Bensafi highlighted that soon at least half of the companies on the Fortune 500 will be from emerging markets.

“What is interesting is that these are not the ones that used to be there 10 years ago,” she said, adding that back then the firms in the spotlight were mainly energy-based.

“They are still there but they are not in the top 10 – not even in the top 20. The biggest companies in emerging markets are now Samsung Electronics, Alibaba, Tencent, you’ve got some Chinese banks, you’ve got big insurance companies, those types of things.

“They are completely different types of companies which I think you want to own because they are long term, value-creators operating in very big countries where there is a lot of growth. So you’re not this time playing some cyclical story – you know, I want to buy iron ore, natural gas – it’s a completely different story; you are buying a more domestic story.

“And that should really be in people’s portfolios, being all across the planet in order to bring diversification, higher growth and higher returns.”

Bensafi said the message to diversify global allocation is a message she has been preaching for a very long time. She cites the UK as an example where investors typically own 80% of UK equities, with the rest being made up of global and emerging markets.

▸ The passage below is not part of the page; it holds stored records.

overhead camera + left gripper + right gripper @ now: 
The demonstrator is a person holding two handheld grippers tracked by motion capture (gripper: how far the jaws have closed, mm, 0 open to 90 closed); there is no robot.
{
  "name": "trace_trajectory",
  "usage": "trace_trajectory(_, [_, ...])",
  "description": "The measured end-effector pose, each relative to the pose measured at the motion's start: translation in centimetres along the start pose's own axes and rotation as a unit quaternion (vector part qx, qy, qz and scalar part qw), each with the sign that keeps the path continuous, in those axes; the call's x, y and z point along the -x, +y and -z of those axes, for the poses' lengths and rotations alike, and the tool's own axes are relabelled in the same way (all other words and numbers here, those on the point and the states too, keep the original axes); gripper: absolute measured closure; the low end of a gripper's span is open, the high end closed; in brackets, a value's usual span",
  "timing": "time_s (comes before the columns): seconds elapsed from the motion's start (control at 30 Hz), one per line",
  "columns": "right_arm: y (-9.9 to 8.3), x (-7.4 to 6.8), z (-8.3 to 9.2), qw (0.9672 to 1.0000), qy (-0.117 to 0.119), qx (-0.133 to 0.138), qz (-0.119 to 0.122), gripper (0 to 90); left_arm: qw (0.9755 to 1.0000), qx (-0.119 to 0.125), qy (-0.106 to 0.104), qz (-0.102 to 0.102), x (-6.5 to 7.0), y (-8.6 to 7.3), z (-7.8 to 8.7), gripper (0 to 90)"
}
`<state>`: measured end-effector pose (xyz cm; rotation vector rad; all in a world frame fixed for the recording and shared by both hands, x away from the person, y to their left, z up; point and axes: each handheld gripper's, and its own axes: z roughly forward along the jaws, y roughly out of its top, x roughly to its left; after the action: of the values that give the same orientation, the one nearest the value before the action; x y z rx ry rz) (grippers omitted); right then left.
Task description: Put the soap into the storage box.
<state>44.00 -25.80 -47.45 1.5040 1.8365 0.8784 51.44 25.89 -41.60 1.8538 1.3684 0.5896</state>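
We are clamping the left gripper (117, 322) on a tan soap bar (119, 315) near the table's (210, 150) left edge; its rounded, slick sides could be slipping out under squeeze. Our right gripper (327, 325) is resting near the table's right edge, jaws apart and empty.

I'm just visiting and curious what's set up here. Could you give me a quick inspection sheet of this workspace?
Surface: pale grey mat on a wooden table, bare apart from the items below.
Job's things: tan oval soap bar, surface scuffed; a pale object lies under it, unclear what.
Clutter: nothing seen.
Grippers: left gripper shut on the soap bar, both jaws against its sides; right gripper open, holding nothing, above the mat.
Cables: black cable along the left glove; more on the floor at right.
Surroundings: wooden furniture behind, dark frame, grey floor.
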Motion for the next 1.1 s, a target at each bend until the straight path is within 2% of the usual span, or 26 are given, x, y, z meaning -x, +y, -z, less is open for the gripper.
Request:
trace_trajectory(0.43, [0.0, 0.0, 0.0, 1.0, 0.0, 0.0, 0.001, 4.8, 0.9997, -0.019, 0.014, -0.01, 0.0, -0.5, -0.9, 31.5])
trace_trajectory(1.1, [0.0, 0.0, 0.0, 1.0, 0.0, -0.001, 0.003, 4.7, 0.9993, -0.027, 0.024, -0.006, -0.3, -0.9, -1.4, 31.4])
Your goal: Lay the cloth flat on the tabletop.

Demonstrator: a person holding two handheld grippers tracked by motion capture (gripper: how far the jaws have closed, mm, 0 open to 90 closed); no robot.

She said: “Everywhere we go it’s the same story. It’s natural and I totally understand people investing in something they know, and a lot of people don’t know emerging markets. So we spend a lot of time educating people and saying, actually it’s not as scary as you think.

“Especially right now, things have really changed over the past few years and it actually consists of a lot of companies they have heard about or use on a daily basis.”